Let me help the noble Baroness with a couple of the facts of the situation. First, the FCA has already brought in a rule with which she may be familiar but to which she did not allude: rule 2.2.3 of the current Conduct of Business Sourcebook. This requires UK-authorised asset managers to put statements of commitment to the stewardship code on their websites, or—if an asset manager does not commit to the code—to provide its alternative investment strategy there. I would of course expect the FCA to carry forward this important rule in its own rule book. So I would suggest to the Committee that the suggestions underpinning the discussion we have just had—the contentions around the lack of joined-upness—are not reflected in the way in which the FCA Conduct of Business Sourcebook already explicitly refers to the stewardship code.

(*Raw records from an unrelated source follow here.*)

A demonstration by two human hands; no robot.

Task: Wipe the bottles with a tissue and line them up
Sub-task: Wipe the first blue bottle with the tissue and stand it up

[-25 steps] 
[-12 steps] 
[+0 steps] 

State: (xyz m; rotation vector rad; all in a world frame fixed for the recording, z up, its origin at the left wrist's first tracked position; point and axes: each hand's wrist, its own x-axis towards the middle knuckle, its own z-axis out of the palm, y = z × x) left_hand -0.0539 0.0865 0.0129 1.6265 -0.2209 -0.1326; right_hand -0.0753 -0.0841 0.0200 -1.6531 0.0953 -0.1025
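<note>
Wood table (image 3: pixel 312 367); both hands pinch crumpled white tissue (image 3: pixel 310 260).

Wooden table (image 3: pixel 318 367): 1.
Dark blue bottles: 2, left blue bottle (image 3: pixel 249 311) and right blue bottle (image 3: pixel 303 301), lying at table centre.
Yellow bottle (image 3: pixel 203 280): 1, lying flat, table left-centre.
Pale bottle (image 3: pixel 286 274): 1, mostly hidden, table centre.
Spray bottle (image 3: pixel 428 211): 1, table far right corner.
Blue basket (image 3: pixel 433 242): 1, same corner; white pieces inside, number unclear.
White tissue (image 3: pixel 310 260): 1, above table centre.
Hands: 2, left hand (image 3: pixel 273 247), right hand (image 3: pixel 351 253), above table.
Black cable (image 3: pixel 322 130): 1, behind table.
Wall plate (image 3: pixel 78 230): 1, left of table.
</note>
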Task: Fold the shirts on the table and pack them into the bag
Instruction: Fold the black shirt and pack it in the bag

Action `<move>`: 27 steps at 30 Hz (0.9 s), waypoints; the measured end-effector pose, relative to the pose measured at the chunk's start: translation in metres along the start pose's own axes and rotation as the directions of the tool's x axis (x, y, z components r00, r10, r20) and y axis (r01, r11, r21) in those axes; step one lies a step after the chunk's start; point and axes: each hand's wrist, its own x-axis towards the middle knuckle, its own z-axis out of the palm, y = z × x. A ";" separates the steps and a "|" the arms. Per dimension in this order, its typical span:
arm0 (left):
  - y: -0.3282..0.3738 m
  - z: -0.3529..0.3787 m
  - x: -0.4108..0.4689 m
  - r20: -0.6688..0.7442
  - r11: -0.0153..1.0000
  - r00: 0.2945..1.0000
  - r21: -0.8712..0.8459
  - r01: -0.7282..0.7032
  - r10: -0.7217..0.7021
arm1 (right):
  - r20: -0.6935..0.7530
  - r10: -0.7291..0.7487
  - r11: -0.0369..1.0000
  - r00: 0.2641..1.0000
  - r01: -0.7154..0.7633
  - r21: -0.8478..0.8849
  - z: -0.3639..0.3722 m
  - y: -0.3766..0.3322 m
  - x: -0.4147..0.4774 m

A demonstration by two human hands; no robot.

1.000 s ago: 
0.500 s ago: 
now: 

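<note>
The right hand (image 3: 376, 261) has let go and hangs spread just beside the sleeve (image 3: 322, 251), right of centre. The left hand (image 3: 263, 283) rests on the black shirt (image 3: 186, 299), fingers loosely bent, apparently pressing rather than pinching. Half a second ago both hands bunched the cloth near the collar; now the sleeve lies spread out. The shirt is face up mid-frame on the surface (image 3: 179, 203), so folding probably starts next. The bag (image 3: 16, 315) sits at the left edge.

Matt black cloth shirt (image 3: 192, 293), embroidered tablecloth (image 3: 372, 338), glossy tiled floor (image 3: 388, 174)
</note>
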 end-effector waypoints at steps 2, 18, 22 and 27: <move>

I agree with the noble Baroness completely about the need for an MoU. However, what she does not do in her speech this evening is to recognise that the FSA already has an MoU with the FRC. I believe that it covers all the relevant matters. We have discussed the subject of MoUs before. The Bill provides explicitly only for MoUs between the key players in the regulatory system: the Bank of England, the FCA, the PRA and the Treasury. We have discussed why that should be. That does not mean that there will not be—and are not already—MoUs between the new regulators and other bodies; we have talked about the OFT, and there is already an existing MoU with the FRC.

So I understand where the noble Baroness is coming from in this group of amendments. I believe that the matters are already properly accommodated within the Bill. I wish that we could have had a discussion about this outside the Committee, but I am glad to have now got that on the record. I would ask the noble Baroness to withdraw her amendment.

Baroness Hayter of Kentish Town Portrait Baroness Hayter of Kentish Town
- Hansard - - - Excerpts

My Lords, it would not be very satisfactory not to consider such an important issue in Committee. Concern about it is shared not just by the FRC but by the ICAEW, which last night again expressed its support and its belief that the issue is important. As the Minister will know, there are vital and urgent requirements to improve client asset audits. Those can be undertaken only by regulated professionals overseen by their recognised professional bodies, such as the ICAEW, and these are overseen by the FRC rather than the FSA. So this is key stuff. This is not—this will sound awful but I will say it—“a little discussion with the Baroness, who does not really understand it but can be well briefed outside this House”. I think that that was the tone of the Minister’s comments. I am speaking on behalf of organisations such as the ICAEW, which feels very much that it has a key role to play, which it wants to play, in the regulation of this industry. We know that we need improved rules and guidance about how auditors should work. We know that this is in the hands of professional bodies, not the FCA. If there is already an MoU with the FSA, it seems to me that there will be one with the FCA. So I do not think that writing it in legislation will cause a revolution, nice though that would be. There are important issues of discipline in the hands of ICAEW and other professional bodies overseen by the FRC. It would be inadequate for those to be free-floating and not in the Bill. For the moment, however, I beg leave to withdraw the amendment.

Amendment 106B withdrawn.
House resumed.
Lord De Mauley Portrait Lord De Mauley
- Hansard - - - Excerpts

My Lords, the noble Lord, Lord Patel, has withdrawn his name from the following debate. I therefore suggest that there is now time for speakers other than my noble friends Lady Jolly and the Minister to speak for up to five minutes each.